The
Boston Globe
Wesley Morris, Globe Staff
10/24/02
Homage revises Dickinson image
Somehow, time has made a few curious adjustments to the
myth of Emily Dickinson. Nearly a century after her demise, she was the
nice poet. She was the serene poet. She was the sad, lonely, unlucky,
tragically unsexed poet.
All these faces and more of Dickinson appear in Steve Gentile
and Jim Wolpaw's ''Loaded Gun: Life, and Death, and Dickinson''- a brisk,
often brilliantly funny documentary. It's sort of about the trouble with
academic interpretation and sort of about the inadequacies of the documentary
as a format for working that trouble out. In its well-built, vaguely self-searching
but scholastically based approach, the film plays like Ross McElwee of
''Sherman's March'' trying to make one of Peter Greenway's early prankumentaries.

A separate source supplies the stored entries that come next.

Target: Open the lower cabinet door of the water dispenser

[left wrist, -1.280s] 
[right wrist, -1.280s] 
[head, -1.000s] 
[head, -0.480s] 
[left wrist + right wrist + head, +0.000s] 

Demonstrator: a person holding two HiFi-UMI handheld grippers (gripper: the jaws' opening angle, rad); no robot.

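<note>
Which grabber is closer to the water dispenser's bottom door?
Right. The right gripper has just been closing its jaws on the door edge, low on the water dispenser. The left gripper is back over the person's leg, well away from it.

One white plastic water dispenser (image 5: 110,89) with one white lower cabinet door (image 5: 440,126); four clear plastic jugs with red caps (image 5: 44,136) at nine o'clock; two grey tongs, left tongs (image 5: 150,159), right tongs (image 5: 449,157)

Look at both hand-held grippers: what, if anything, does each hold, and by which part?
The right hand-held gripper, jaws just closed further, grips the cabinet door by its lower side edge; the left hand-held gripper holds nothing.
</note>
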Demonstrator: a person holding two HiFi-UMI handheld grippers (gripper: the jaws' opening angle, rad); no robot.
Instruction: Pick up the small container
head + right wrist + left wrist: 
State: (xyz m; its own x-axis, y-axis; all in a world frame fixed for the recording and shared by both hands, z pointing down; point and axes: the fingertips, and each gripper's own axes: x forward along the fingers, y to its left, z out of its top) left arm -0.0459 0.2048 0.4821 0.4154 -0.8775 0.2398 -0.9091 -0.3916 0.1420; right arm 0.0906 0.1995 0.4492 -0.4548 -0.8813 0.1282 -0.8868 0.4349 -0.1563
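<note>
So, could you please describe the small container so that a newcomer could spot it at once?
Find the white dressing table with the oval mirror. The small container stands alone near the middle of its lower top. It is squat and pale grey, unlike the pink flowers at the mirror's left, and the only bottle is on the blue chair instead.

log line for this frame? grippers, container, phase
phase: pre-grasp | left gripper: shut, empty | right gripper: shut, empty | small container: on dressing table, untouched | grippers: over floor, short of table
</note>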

Wolpaw apparently started with a more conventional documentary
about the poet. After a dream in which he saw Dickinson playing baseball,
however, he changed his approach. We see his dream, parts of what's said
to be his original film, and the casting calls for the actresses who could
play Dickinson. (He got a black Emily, a blotchy Emily, a Phoebe Cates-looking
Emily.)
The enterprise is never less than contrived. Wolpaw seems
as much as a construct as his beloved, misread Belle of Amherst. ''Loaded
Gun'' doesn't require a prior passion for the subject or her work to find
any of this entertaining, just a willingness to watch a host of Dickinson
diehards change the bulb in their idol's halo.